Temperature correction for clearance limits:
| Operating Temperature | Adjustment to Allowable Clearance |
|---|---|
| Up to +80°C | No adjustment required; use table values directly |
| +80°C to +120°C | Reduce allowable clearance by 20% |
| +120°C to +150°C | Reduce allowable clearance by 35% |
| Above +150°C | Reduce by 50%; strongly recommend backup rings regardless of pressure |
Backup Ring Types
Solid (Continuous) Backup Ring
A seamless ring with no cut — must be installed by sliding over the end of the rod or piston before assembly.
- Extrusion resistance: Maximum — 360° continuous support with zero gap
- Best for: Static seals, slow reciprocating seals where full disassembly is acceptable at installation
- Limitation: Cannot be installed on an assembled rod without disassembly; impractical for field service or retrofits
- Effective max pressure (PTFE solid): ~280 bar dynamic / unlimited static when clearance is within design limits
Scarf-Cut (Spiral-Cut) Backup Ring
A single angled cut — typically 30° or 45° to the ring axis — allows the ring to be opened for installation around an assembled rod or piston.
- Most common type: Standard for hydraulic cylinder field service
- Cut gap at 45°, in PTFE, 3.53 mm CS: Approximately 0.15–0.30 mm gap after installation and compression; the gap narrows under system pressure as the ring is radially loaded
- Effective max pressure: ~250 bar dynamic with good clearance control; O-ring extrusion at the cut gap becomes measurable above 300 bar
- Installation: Spread the cut, position in groove, release — ring self-centers
Step-Cut (Z-Cut) Backup Ring
A two-step overlapping cut that closes the installation gap.

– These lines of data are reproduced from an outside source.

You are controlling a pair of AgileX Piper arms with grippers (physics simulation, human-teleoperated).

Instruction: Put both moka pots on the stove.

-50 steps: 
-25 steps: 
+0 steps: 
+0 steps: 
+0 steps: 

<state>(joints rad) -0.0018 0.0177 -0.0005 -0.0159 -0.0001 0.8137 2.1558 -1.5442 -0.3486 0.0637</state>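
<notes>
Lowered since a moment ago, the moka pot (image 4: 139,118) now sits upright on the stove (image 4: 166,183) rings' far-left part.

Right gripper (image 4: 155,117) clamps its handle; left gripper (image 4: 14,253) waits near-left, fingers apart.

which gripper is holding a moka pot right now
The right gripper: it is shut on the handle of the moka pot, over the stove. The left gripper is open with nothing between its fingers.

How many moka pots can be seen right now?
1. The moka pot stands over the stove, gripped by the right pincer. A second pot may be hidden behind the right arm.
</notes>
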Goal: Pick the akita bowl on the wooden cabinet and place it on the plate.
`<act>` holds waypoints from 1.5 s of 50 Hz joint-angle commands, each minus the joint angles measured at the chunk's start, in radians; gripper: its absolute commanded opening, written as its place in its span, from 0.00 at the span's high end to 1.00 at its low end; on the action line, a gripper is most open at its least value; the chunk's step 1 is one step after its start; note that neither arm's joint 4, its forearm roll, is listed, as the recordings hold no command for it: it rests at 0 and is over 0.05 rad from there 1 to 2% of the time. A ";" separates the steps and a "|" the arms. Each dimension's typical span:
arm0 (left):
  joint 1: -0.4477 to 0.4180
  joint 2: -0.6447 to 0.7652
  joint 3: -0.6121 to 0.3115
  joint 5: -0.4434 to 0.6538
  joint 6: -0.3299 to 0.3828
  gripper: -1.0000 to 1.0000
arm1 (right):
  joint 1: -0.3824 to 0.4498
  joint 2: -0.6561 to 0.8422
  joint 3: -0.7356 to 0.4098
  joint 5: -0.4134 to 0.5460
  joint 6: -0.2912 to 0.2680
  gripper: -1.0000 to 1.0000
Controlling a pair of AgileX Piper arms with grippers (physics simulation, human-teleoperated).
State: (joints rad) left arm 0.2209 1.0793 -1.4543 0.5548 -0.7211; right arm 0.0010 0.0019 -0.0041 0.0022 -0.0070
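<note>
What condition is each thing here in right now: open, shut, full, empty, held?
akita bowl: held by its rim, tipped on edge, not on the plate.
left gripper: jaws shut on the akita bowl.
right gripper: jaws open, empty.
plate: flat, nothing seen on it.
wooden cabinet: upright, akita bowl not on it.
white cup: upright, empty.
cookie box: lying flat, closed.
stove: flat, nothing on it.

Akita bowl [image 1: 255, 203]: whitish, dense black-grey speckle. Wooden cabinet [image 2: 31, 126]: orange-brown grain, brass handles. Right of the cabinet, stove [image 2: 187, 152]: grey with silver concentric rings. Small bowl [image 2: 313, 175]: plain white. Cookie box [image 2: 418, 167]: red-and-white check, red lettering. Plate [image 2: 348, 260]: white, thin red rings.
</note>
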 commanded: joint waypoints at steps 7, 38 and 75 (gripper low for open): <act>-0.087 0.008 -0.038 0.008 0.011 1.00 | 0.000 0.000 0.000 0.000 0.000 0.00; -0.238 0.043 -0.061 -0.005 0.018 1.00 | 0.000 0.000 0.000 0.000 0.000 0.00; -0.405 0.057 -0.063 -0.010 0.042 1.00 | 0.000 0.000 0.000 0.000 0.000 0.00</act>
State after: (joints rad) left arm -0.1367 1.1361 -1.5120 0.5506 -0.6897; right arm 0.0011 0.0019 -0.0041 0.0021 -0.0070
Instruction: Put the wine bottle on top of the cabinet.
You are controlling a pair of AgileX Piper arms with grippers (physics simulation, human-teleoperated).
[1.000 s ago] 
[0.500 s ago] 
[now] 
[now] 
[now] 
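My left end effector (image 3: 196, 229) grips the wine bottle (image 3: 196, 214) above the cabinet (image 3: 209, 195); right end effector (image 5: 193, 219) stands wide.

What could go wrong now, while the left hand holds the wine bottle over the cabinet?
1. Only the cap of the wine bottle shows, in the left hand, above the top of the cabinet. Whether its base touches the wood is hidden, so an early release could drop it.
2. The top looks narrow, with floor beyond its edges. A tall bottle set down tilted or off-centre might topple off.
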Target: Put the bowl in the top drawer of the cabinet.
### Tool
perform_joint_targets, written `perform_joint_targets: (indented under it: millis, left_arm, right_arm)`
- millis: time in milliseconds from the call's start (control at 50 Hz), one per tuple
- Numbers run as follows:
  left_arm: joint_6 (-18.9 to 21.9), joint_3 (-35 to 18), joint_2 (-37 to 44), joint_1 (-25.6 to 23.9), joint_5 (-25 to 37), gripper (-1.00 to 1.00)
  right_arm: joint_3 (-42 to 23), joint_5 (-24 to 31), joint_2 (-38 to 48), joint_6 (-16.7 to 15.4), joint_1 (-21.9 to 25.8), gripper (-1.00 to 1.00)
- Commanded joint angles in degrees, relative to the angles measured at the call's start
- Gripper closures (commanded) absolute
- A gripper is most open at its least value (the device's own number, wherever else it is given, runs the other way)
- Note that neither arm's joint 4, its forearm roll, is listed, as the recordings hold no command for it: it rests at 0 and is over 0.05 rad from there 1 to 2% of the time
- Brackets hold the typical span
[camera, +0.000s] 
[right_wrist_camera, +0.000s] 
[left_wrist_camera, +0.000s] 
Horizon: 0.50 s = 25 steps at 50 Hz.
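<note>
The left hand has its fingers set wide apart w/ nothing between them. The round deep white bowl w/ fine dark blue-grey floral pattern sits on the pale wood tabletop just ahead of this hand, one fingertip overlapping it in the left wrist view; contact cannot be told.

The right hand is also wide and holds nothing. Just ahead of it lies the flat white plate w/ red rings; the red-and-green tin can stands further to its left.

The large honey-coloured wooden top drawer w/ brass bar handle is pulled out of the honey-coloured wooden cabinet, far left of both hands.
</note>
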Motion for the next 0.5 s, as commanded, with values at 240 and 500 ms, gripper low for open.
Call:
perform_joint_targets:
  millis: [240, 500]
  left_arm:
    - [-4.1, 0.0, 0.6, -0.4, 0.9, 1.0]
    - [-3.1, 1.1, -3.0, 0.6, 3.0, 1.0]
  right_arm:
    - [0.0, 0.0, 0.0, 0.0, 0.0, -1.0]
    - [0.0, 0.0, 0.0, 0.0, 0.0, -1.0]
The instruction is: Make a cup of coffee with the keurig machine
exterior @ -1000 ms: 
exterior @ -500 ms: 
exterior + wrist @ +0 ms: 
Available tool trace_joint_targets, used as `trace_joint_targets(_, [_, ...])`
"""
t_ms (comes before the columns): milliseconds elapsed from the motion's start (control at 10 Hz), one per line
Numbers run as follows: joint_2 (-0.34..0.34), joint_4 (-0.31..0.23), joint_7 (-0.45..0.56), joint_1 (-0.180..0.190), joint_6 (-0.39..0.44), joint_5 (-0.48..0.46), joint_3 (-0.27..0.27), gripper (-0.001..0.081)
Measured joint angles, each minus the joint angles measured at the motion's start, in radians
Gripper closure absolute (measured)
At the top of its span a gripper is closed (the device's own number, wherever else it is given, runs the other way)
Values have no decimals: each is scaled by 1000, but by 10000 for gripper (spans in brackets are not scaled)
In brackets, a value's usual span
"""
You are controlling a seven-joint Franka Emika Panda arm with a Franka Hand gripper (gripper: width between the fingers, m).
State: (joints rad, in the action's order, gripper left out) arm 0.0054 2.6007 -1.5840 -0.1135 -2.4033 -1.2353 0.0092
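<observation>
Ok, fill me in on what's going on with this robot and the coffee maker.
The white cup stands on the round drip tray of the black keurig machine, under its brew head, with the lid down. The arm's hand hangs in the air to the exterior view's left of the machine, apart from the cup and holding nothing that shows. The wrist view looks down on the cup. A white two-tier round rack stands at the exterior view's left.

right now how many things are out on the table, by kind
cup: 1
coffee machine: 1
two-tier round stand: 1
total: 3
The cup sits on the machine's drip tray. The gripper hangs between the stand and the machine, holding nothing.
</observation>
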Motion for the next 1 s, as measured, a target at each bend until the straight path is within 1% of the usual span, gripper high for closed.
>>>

The two steps overlap each other, providing near-zero effective gap at the cut line after assembly.
- Gap at cut (installed): 0.03–0.08 mm (vs 0.15–0.30 mm for scarf-cut at equivalent conditions)
- Effective max pressure: ~350–400 bar dynamic — approximately 40–60% higher than scarf-cut at equivalent clearance
- Still field-installable: Steps flex apart for installation without disassembly
- Best for: Pressures above 200 bar dynamic; systems where scarf-cut gap results in O-ring nibbling at the cut location
Scarf-cut vs step-cut comparison:
| Parameter | Scarf-Cut (45°) | Step-Cut (Z-Cut) |
|---|---|---|
| Installed gap at cut | 0.15–0.30 mm | 0.03–0.08 mm |
| Effective max pressure (dynamic) | ~250 bar | ~350–400 bar |
| Installation without disassembly | Yes | Yes |
| Field replaceability | Easy | Slightly more complex |
| Cost premium over scarf-cut | Baseline | +20–35% |
| O-ring extrusion at cut > 200 bar | Possible | Rare |
| Preferred application | Standard hydraulics ≤ 200 bar | High-pressure > 200 bar dynamic |
Thermoplastic (PEEK, UHMWPE) Backup Rings
For extreme pressure service above 350 bar, harder thermoplastic materials replace PTFE. Higher compressive strength and lower cold flow allow larger clearance bridging without self-extruding.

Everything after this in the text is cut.